In the listing below, how many lines contain the string "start"? Reply with the number alone.

****************************************

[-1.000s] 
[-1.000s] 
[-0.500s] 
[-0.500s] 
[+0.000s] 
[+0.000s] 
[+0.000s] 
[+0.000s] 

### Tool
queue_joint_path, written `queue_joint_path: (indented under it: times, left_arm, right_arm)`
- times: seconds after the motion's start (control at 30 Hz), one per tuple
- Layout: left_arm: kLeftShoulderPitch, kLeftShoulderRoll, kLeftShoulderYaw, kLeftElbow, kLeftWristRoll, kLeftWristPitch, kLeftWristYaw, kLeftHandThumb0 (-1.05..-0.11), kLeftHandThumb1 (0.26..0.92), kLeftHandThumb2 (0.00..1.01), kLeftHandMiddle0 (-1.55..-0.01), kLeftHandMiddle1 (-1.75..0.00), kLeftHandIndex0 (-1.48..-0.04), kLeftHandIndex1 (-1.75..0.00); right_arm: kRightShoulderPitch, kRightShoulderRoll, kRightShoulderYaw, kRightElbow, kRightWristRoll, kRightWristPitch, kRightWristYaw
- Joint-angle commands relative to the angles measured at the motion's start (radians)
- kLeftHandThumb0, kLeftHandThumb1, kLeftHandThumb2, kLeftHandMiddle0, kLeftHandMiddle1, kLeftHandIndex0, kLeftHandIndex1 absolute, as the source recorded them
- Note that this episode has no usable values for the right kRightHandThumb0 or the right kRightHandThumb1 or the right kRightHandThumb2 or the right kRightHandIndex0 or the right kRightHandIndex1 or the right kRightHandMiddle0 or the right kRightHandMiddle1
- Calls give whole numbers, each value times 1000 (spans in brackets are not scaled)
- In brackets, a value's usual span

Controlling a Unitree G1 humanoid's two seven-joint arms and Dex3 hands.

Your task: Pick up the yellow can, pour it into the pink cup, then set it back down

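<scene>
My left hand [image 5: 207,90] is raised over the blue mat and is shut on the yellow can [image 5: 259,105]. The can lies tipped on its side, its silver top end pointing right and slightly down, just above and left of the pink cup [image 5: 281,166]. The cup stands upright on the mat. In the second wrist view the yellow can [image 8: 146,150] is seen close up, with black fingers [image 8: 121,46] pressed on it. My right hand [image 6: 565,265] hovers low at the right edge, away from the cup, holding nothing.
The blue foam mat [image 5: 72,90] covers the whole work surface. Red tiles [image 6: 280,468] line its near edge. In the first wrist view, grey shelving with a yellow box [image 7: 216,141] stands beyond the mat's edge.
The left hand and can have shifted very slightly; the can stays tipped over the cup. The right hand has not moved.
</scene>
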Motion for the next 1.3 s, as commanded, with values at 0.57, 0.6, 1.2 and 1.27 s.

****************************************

# Result for this exercise:
2